◆ TASK TO COMPLETE
Print, from the listing below, the lines starting at the line containing "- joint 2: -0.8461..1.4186" and ending at the line containing "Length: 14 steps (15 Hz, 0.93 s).", exactly as they stand, and print nothing else.

◆ MATERIAL PROVIDED
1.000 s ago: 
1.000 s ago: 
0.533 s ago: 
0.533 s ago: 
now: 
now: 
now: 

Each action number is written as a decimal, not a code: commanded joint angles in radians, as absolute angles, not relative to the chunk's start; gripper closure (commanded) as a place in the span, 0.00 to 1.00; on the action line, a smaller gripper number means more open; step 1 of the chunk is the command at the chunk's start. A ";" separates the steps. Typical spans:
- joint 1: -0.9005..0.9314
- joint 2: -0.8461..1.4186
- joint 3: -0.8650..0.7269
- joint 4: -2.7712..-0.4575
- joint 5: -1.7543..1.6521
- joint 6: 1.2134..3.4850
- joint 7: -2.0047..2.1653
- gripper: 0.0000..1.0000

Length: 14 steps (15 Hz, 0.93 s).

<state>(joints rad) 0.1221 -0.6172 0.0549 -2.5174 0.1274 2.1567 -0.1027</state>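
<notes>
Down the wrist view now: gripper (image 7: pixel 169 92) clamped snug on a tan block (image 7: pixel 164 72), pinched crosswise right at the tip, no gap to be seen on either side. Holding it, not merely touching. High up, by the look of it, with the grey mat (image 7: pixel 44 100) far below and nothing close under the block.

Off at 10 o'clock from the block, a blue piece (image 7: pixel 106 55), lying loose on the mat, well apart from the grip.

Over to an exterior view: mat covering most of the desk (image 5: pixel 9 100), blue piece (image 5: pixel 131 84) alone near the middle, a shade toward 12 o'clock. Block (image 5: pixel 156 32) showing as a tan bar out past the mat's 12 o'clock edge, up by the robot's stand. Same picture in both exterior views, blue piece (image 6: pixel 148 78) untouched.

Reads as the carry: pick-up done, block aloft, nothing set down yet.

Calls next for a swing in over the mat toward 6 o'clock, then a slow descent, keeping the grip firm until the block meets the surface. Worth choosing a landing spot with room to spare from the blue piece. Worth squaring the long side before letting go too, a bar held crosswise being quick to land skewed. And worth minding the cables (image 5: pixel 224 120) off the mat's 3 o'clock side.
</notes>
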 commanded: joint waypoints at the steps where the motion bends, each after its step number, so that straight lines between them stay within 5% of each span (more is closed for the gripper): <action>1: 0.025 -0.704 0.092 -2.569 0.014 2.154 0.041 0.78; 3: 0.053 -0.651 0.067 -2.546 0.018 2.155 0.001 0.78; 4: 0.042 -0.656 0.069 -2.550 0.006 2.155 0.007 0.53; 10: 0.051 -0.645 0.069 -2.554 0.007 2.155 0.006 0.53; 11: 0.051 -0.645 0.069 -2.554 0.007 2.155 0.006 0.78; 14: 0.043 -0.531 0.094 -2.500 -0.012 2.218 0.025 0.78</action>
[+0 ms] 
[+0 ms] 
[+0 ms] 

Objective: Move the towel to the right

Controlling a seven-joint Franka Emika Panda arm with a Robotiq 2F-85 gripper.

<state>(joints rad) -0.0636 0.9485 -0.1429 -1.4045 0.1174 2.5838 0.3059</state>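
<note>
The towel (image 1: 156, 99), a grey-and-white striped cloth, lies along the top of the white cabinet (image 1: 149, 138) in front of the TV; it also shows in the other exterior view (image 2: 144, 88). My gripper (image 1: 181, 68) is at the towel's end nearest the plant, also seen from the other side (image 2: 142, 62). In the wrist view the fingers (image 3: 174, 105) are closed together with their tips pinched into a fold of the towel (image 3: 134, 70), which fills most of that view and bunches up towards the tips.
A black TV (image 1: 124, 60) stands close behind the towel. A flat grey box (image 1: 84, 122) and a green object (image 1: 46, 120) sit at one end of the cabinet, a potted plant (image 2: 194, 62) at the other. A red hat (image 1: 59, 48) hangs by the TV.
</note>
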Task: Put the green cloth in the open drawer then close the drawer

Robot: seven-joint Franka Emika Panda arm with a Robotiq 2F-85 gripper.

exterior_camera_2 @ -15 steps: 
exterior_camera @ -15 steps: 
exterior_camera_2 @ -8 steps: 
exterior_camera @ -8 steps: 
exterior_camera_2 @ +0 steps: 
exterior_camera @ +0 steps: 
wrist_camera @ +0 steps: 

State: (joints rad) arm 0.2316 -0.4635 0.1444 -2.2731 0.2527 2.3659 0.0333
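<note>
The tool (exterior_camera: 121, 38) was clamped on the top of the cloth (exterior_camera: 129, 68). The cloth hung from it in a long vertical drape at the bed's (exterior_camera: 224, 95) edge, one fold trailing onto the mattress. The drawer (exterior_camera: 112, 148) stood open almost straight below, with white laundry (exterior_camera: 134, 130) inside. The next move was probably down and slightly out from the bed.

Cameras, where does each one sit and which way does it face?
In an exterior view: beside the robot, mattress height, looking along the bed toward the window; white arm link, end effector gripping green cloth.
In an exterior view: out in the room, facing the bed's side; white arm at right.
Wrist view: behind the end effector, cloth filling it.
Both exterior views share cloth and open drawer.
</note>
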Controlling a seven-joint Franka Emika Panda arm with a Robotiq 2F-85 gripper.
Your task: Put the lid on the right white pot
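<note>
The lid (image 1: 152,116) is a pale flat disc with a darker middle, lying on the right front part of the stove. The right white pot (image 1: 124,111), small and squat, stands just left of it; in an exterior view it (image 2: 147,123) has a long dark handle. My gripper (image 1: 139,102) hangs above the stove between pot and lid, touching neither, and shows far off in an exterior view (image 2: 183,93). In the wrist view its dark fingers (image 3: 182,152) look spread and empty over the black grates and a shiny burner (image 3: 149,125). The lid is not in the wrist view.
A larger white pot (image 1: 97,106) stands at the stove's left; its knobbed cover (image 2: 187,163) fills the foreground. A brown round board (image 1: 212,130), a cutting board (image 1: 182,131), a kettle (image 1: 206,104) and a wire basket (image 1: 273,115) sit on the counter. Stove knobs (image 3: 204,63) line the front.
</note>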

◆ RESPONSE TO THE EXERCISE
- joint 2: -0.8461..1.4186
- joint 3: -0.8650..0.7269
- joint 4: -2.7712..-0.4575
- joint 5: -1.7543..1.6521
- joint 6: 1.2134..3.4850
- joint 7: -2.0047..2.1653
- gripper: 0.0000..1.0000

Length: 14 steps (15 Hz, 0.93 s).

Nothing more remains for this exercise.